Would you output the whole of the data exactly?

Records:
______

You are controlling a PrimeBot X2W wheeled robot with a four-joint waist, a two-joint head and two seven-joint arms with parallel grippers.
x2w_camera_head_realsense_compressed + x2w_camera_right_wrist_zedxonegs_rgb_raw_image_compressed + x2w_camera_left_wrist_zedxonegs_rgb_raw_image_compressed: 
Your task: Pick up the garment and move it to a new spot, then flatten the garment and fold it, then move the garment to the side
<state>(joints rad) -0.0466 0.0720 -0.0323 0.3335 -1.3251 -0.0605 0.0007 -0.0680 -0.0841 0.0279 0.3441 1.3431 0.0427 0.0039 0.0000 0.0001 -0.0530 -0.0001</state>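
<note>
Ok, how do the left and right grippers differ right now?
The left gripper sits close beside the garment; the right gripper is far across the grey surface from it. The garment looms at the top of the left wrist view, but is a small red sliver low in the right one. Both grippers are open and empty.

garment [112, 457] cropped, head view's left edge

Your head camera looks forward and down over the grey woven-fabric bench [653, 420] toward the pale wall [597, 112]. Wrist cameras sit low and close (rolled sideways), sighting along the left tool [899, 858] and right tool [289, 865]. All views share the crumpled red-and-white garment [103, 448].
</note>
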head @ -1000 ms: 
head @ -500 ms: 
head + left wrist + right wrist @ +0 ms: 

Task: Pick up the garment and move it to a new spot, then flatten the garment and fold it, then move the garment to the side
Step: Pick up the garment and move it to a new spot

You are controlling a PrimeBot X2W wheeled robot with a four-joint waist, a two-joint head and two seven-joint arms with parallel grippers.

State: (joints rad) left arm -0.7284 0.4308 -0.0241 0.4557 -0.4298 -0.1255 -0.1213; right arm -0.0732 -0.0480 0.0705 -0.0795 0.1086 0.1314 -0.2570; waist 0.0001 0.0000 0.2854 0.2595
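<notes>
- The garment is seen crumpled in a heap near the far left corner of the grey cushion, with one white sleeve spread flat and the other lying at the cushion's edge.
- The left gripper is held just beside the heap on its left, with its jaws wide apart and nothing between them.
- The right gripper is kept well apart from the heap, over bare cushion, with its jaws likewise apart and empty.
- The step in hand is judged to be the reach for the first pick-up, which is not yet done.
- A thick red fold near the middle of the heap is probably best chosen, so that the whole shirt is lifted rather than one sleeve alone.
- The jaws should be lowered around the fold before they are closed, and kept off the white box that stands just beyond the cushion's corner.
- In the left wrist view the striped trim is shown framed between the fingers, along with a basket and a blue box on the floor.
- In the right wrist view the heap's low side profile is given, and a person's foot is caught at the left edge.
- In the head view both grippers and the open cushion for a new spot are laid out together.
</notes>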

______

Answer area:
You are controlling a PrimeBot X2W wheeled robot with a four-joint waist, a two-joint head and two seven-joint arms with parallel grippers.
x2w_camera_head_realsense_compressed + x2w_camera_right_wrist_zedxonegs_rgb_raw_image_compressed + x2w_camera_left_wrist_zedxonegs_rgb_raw_image_compressed: 
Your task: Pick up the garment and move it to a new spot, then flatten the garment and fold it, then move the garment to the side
<state>(joints rad) -0.0466 0.0720 -0.0323 0.3335 -1.3251 -0.0605 0.0007 -0.0680 -0.0841 0.0279 0.3441 1.3431 0.0427 0.0039 0.0000 0.0001 -0.0530 -0.0001</state>
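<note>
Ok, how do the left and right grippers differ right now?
The left gripper sits close beside the garment; the right gripper is far across the grey surface from it. The garment looms at the top of the left wrist view, but is a small red sliver low in the right one. Both grippers are open and empty.

garment [112, 457] cropped, head view's left edge

Your head camera looks forward and down over the grey woven-fabric bench [653, 420] toward the pale wall [597, 112]. Wrist cameras sit low and close (rolled sideways), sighting along the left tool [899, 858] and right tool [289, 865]. All views share the crumpled red-and-white garment [103, 448].
</note>
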head @ -1000 ms: 
head @ -500 ms: 
head + left wrist + right wrist @ +0 ms: 

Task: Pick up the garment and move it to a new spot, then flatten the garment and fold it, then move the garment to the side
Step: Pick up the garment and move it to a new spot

You are controlling a PrimeBot X2W wheeled robot with a four-joint waist, a two-joint head and two seven-joint arms with parallel grippers.

State: (joints rad) left arm -0.7284 0.4308 -0.0241 0.4557 -0.4298 -0.1255 -0.1213; right arm -0.0732 -0.0480 0.0705 -0.0795 0.1086 0.1314 -0.2570; waist 0.0001 0.0000 0.2854 0.2595
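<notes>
- The garment is seen crumpled in a heap near the far left corner of the grey cushion, with one white sleeve spread flat and the other lying at the cushion's edge.
- The left gripper is held just beside the heap on its left, with its jaws wide apart and nothing between them.
- The right gripper is kept well apart from the heap, over bare cushion, with its jaws likewise apart and empty.
- The step in hand is judged to be the reach for the first pick-up, which is not yet done.
- A thick red fold near the middle of the heap is probably best chosen, so that the whole shirt is lifted rather than one sleeve alone.
- The jaws should be lowered around the fold before they are closed, and kept off the white box that stands just beyond the cushion's corner.
- In the left wrist view the striped trim is shown framed between the fingers, along with a basket and a blue box on the floor.
- In the right wrist view the heap's low side profile is given, and a person's foot is caught at the left edge.
- In the head view both grippers and the open cushion for a new spot are laid out together.
</notes>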

The output is complete.